4. Matilda Smith (1854--1926). Botanical artist. A second cousin of Joseph Hooker, she was invited to the Royal Botanic Gardens, Kew, to be trained as a botanical artist. She replaced W. H. Fitch as illustrator of Curtis's Botanical Magazine. Appointed official artist at Kew in 1898.
5. Nathaniel Wallich (1786--1854).Danish surgeon who in 1815 was made superintendent of the Calcutta Botanical Garden. When he returned to England in 1847, he had done immense work as a botanical explorer, and brought back vast collections, the final distribution of which was completed by Hooker.

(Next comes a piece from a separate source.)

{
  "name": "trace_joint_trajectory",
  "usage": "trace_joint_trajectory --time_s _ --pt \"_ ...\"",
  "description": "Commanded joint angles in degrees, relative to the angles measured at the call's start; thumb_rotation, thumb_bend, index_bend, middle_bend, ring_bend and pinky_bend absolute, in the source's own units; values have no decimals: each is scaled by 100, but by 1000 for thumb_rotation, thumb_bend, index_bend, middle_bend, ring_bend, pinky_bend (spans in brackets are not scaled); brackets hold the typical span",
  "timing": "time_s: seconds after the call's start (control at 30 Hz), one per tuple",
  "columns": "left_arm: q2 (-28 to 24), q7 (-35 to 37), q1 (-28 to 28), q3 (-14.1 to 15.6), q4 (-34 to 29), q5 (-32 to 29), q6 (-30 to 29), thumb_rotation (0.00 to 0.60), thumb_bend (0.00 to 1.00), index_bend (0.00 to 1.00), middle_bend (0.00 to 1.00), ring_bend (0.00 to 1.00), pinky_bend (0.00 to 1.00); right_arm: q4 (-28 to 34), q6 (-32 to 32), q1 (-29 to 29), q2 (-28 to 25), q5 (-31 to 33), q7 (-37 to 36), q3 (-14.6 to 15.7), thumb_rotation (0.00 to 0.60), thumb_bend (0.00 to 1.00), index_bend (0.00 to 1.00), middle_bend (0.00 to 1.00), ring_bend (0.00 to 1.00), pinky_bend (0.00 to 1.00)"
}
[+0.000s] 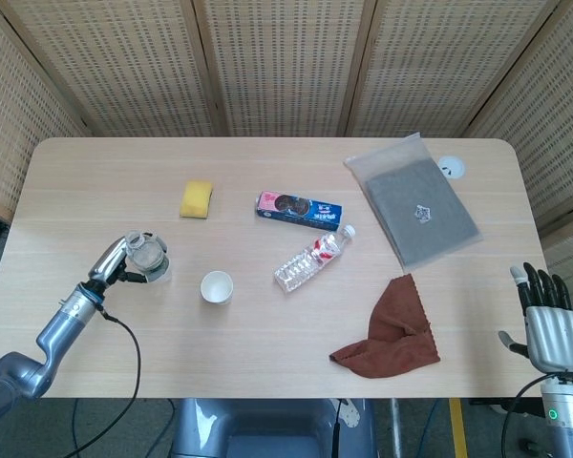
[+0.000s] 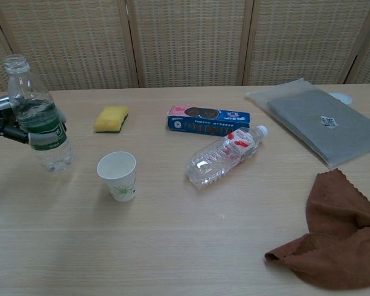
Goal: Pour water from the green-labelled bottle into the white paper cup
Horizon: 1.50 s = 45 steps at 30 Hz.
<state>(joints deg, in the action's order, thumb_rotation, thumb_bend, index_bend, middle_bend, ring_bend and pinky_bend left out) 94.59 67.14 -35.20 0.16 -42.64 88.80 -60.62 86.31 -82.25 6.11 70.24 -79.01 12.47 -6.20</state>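
Green is the colour of the label on the bottle [image 1: 147, 256] that the left hand [image 1: 115, 260] holds, with fingers wrapped around its middle. From the head view, the bottle is just left of the cup [image 1: 216, 286] on the table [image 1: 267, 353], and we look down on its open top. The right hand [image 1: 551, 320] is far to the right of the cup, off the table edge, holding nothing, with fingers straight and a little apart. From the chest view, the bottle [image 2: 39, 117] stands almost straight up, mouth at the top with no cap, leaning a tiny bit. It is to the left of the cup [image 2: 118, 176], not over it. The cup looks empty, so I think the grabbing is done and the tipping and pouring are left.
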Motion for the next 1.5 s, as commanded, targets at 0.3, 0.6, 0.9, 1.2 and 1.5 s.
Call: trace_joint_trajectory --time_s 0.3,0.6,0.9,1.2,1.5 --pt "922 548 104 53 1262 35 -44 600 394 646 467 370 392 -60 55 20 33 69 10 -13 600 0 0 0 0 0" --pt "1087 696 93 74 1500 37 5 600 295 629 432 371 385 -73 87 34 34 94 -3 -15 600 0 0 0 0 0" --pt "1108 726 48 125 1514 109 -38 600 228 472 291 282 307 -74 82 32 30 97 -22 -14 600 0 0 0 0 0" --pt "1012 813 67 176 1501 168 -186 600 212 295 209 221 256 -41 36 19 15 53 -27 0 600 0 0 0 0 0" --pt "761 814 123 168 1333 200 -483 600 190 206 154 178 195 2 -5 6 -7 12 -40 10 600 0 0 0 0 0"
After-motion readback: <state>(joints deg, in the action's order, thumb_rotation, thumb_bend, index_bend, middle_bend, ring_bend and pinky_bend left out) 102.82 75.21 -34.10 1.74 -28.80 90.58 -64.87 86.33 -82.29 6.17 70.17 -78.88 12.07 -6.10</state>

6. Alphonse Pyramus de Candolle (1806--1898). French-Swiss botanist, son of Augustin Pyramus de Candolle. He succeeded to his father's chair at the University of Geneva. He published a number of botanical works. Among them is the formulation of the first laws of Botanical Nomenclature, adopted by the International Botanical Congress in 1867 and is the basis of the current International Code of Nomenclature..
7. John Firminger Duthie (1845--1922). English botanist and explorer who was Superintendent of Saharanpur Botanical Gardens from 1875--1903. From 1903 the assistant for India in the herbarium at Kew.

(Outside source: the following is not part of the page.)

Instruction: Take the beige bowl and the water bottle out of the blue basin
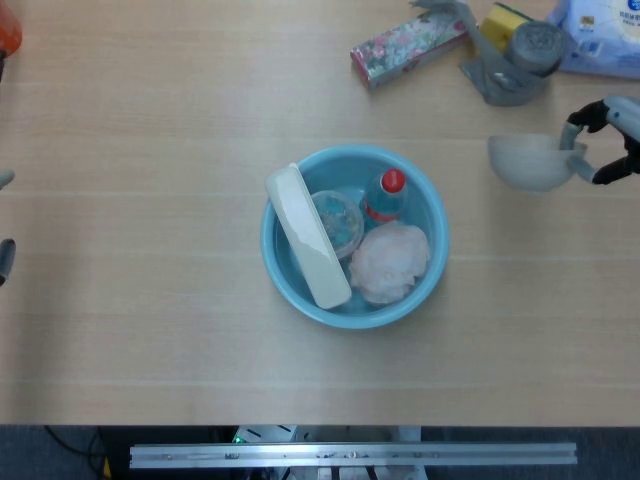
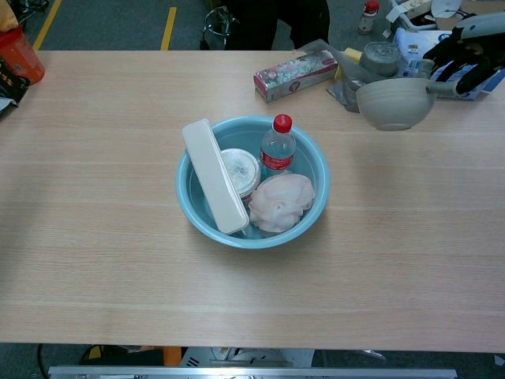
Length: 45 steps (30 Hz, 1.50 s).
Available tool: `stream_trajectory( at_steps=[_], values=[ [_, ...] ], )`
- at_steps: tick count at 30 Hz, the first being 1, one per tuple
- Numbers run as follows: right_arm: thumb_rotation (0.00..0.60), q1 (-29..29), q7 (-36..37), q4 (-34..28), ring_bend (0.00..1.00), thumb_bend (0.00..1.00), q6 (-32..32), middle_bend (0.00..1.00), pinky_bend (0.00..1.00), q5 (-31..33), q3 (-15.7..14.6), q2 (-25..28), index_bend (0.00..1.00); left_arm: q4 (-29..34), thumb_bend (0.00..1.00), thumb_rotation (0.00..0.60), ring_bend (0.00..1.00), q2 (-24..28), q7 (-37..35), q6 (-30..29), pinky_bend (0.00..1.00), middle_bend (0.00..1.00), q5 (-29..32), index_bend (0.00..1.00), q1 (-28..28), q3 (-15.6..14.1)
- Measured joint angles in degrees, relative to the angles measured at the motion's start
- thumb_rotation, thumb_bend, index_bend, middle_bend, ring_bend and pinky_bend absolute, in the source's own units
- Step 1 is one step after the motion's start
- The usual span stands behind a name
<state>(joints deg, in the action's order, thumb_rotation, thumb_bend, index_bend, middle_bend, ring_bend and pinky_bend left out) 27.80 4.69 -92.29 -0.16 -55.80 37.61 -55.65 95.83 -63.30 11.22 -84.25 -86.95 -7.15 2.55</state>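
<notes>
My right hand [image 1: 607, 139] [image 2: 465, 61] holds the beige bowl [image 1: 528, 162] [image 2: 392, 103] by its right rim, upright, well to the right of the blue basin [image 1: 274, 268] [image 2: 188, 207] and outside it. The water bottle [image 1: 384, 195] [image 2: 277, 146], clear with a red cap, stands upright inside the basin at its back. Two small grey and dark bits at the left edge of the head view look like my left hand [image 1: 4, 262]; how its fingers lie does not show.
The basin also holds a long white box [image 1: 308, 240], a round lidded tub [image 1: 337, 220] and a pink cloth [image 1: 390, 262]. A floral box [image 2: 295, 75], a grey tape roll [image 2: 379, 55] and a blue-white pack [image 2: 426, 39] lie at the back right.
</notes>
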Motion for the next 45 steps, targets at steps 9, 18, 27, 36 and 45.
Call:
stream_trajectory(
  at_steps=[9, 18, 27, 36, 45],
  values=[
    [0.6, 11.0, 0.5, 10.6, 0.19, 0.46, 9.2, 0.46, 0.22, -1.2, -12.4, -7.6, 0.66, 0.6, 0.36, 0.6, 0.16, 0.4, 0.3, -0.6, 0.04, 0.16, 0.1, 0.19, 0.3, -0.1],
    [0.6, 18.5, -5.4, 17.6, 0.2, 0.45, 21.7, 0.44, 0.22, 1.4, -21.5, -17.1, 0.66, 0.7, 0.36, 0.6, 0.16, 0.6, 0.2, -0.7, 0.04, 0.16, 0.4, 0.19, 0.6, -0.2],
    [0.6, 23.2, -12.6, 21.7, 0.1, 0.45, 28.8, 0.31, 0.2, 7.0, -27.2, -24.2, 0.46, 0.5, 0.36, 0.6, 0.16, 0.6, -0.1, -0.7, 0.04, 0.16, 0.4, 0.19, 0.6, -0.2],
    [0.6, 25.3, -15.4, 19.4, 0.0, 0.34, 28.9, 0.09, 0.1, 9.7, -30.1, -22.9, 0.0, 0.2, 0.36, 0.6, 0.16, 0.5, -0.3, -0.9, 0.04, 0.15, 0.6, 0.19, 0.8, -0.2],
    [0.6, 23.7, -12.7, 9.8, 0.0, 0.24, 32.2, 0.16, 0.1, 6.0, -29.1, -16.9, 0.0, 0.1, 0.36, 0.6, 0.16, 0.6, -0.7, -1.0, 0.04, 0.15, 0.3, 0.19, 0.8, -0.3]
  ],
)
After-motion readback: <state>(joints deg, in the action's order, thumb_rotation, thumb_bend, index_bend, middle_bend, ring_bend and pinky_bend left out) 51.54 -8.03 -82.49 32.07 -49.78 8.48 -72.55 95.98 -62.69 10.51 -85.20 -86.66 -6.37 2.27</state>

8. Heinrich August Jaeshke (1817--1883). German Tibetologist, missionary, Bible translator and plant collector. From 1857 to 1868 he was based near the Tibetan border at Kyelang in northern India.
9. A note written by Otto Stapf appears at the end of the letter, an asterisk inserted in the text indicates that it relates to this statement, the note is as follows: "wrote also -- more of this may be at the university herbarium of Vienna. Shall we send Strachey's map of Kumaon? 5. V. 09 O[tto] S[tapf]"
10. Alfred Karl Meebold (1863--1952). Botanist, author and anthroposophist. A prolific traveller, he saw many continents and countries, collecting plants in India, Southern Africa, Polynesia, the Antipodes and Europe.